L’Angleterre en ligne de mire, l’Australie en horizon

Vendredi soir à Llandarcy (19h30 BST), l’Angleterre se présente à nouveau sur la route galloise. Un nouveau test, un nouveau niveau d’exigence.

Taylor ne se cache pas. « Nous devons commencer à faire des vagues, à faire du bruit », lâche-t-il.

Le discours est clair : pas de place pour la complaisance. « Je n’ai pas accepté ce rôle de manager pour simplement publier des choses sur les réseaux sociaux. Mon ambition, c’est de faire du pays de Galles une force dans le football sourd. »

Le message aux joueurs est tout aussi tranchant : « Je ne suis intéressé que par les joueurs qui sont engagés à 100 % pour le pays de Galles maintenant. Je ne dis pas que ce n’était pas le cas avant, mais peut-être que voir un peu plus de concurrence en rassemblement va leur donner ce petit coup de pouce, non seulement pour le pays de Galles, mais aussi dans leurs parcours personnels. »

En toile de fond, deux rendez-vous majeurs structurent déjà le projet. Le pays de Galles, comme l’Angleterre, espère envoyer une équipe à la première Deaf International Football Association Deaf Football World Cup, en Australie, en novembre 2027. Six mois plus tard, un autre objectif se profile : les European Deaf Football Championships 2028, en Italie.

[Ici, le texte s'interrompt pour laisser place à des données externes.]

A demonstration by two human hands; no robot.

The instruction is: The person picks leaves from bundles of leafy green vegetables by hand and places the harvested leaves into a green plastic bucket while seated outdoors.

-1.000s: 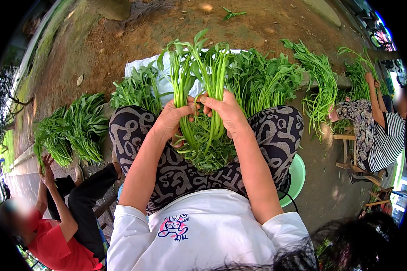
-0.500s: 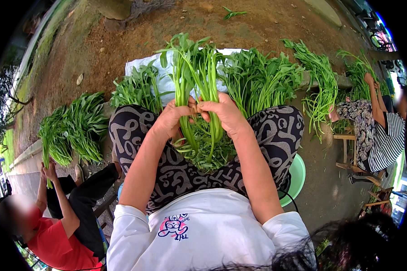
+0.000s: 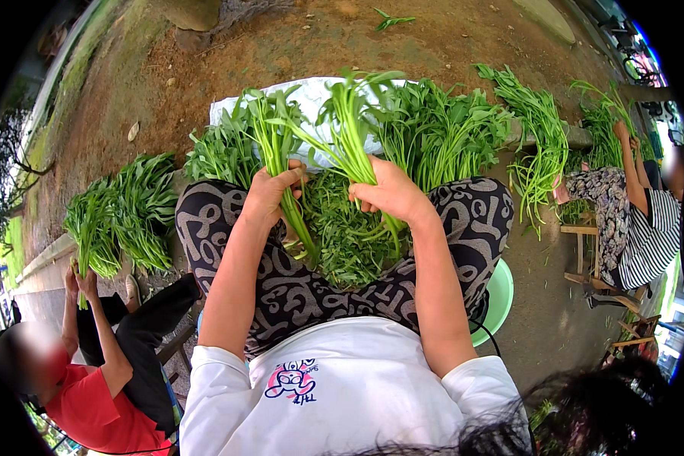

Pour y arriver, Taylor veut une préparation rythmée par les matches, pas par les seuls camps d’entraînement. « On ne va pas enchaîner camp, camp, camp… C’est seulement en match que l’on peut vraiment voir le développement des garçons et du groupe », insiste-t-il.

L’idée est simple : confronter, tester, pousser les limites. Et laisser le temps faire son œuvre.

« Tout ce que j’ai toujours voulu, c’est faire des joueurs la meilleure version d’eux-mêmes sur un terrain de football », résume Taylor.

Vendredi, face à l’Angleterre, ce sera une nouvelle mesure de ce chemin. Le pays de Galles sourd a déjà connu l’euphorie, la chute, la remise en question. Reste à savoir si cette fois, la montée sera durable.